FastOffline crashes on 2013-03-21

 Just a documentation of the lifetimes of jobs that crashed in FastOffline on March 21, 2013.

Using the production logs, I took a quick look at the end time (vertical axis) of jobs that ended on March 21 vs. the start time (horizontal axis). Red/magenta indicates the job crashed, and blue/cyan is no crash. Files are only st_physics (blue/red) or st_physics_adc (cyan/magenta). Negative on the horizontal axis just means the hours before midnight, otherwise the numbers are the hour in eastern time (i.e. 6 = 6am, and 5.2 = 5:12am). The second plot is a zoom in on the jobs that started just after 5am but ended quickly.

Observations:
  • All jobs which started before 2am and finished after ~5:12am crashed.
  • Many jobs tried to start around 12:30, and they all crashed, but took a long time to do so (longer than the typical time for such non-adc or adc jobs).
  • There are no log files (yet?) for jobs that started between ~12:30am and ~5:12am.
  • Many jobs that started just after ~5:12am crashed, in two classes: quickly, or (again) longer than it typically took to run such jobs.
  • Jobs that started after ~5:18am that have log files (i.e. have finished) have finished successfully.
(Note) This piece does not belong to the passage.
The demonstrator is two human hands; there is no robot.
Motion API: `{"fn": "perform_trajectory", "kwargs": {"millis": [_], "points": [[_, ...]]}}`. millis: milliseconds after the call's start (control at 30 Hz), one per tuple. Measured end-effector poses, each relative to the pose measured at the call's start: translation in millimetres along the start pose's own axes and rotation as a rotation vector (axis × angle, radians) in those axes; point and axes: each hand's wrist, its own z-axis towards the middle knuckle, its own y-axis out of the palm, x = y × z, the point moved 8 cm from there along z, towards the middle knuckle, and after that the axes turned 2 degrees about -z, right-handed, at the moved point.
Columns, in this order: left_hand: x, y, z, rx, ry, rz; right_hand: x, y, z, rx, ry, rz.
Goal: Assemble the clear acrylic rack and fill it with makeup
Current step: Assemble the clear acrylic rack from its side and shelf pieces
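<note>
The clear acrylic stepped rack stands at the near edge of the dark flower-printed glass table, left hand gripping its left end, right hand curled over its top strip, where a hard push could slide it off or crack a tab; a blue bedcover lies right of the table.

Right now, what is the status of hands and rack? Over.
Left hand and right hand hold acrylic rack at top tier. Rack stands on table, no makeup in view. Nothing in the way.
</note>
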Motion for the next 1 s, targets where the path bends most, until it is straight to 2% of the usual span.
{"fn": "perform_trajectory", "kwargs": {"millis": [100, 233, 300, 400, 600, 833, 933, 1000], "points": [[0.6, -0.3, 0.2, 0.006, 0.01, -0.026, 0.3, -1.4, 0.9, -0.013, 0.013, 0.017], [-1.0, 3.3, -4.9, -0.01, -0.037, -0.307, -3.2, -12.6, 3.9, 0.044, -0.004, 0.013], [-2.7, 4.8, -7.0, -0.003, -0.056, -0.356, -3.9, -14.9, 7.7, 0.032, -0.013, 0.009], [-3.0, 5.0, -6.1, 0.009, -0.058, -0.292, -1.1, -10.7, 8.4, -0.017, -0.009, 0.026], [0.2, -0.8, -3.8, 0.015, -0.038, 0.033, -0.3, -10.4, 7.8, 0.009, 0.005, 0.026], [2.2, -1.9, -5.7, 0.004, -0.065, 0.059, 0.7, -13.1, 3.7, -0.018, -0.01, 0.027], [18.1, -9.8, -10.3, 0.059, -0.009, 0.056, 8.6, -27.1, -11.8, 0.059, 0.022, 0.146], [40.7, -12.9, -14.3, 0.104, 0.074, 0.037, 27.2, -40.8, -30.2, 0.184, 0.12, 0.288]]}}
So far these are only adc jobs because they finish more quickly than the non-adc.





_____________________

Codes (there are probably better ways to do this, but what I was able to do quickly):

Obtain time stamps:
set ffs = `/bin/ls -l /star/rcf/prodlog/dev/log/daq/st_ph*.log.gz | grep "Mar 21" | colrm 1 50`

touch res
touch files
foreach ff ($ffs)
  set brks = `zgrep -c -i break $ff `
  echo $ff >> files
  set btime = `zgrep "Mar 2" $ff | head -1 | awk '{print $8}'`
  set etime = `/bin/ls -l $ff | awk '{print $8}'`
  set adc = `echo $ff | grep -c adc`
  echo $brks $adc $btime $etime >> res
end
sed -i 's/\:/ /g' res

Make plots:
TNtuple tt("tt","tt","break:adc:sh:sm:ss:eh:em");
tt.ReadFile("res");
tt.SetMarkerStyle(8);
gStyle->SetGridColor(kGray);
TCut late = "abs(sh+(sm/60.)-24*(sh>14)-5)<1&&eh+(em/60.)<6";
TCut break = "break>0";
TCut adc = "adc>0";

tt.SetMarkerColor(4);
tt.Draw("eh+(em/60.):sh+(sm/60.)-24*(sh>13)");
tt.SetMarkerColor(7);
tt.Draw("eh+(em/60.):sh+(sm/60.)-24*(sh>13)",adc,"same");
tt.SetMarkerColor(2);
tt.Draw("eh+(em/60.):sh+(sm/60.)-24*(sh>13)",break&&!adc,"same");
tt.SetMarkerColor(6);
tt.Draw("eh+(em/60.):sh+(sm/60.)-24*(sh>13)",break&&adc,"same");

tt.SetMarkerColor(4);
tt.Draw("eh+(em/60.):sh+(sm/60.)-24*(sh>13)",late);
tt.SetMarkerColor(7);
tt.Draw("eh+(em/60.):sh+(sm/60.)-24*(sh>13)",adc,"same");
tt.SetMarkerColor(2);
tt.Draw("eh+(em/60.):sh+(sm/60.)-24*(sh>13)",break&&!adc,"same");
tt.SetMarkerColor(7);
tt.Draw("eh+(em/60.):sh+(sm/60.)-24*(sh>13)",break&&adc,"same");

-Gene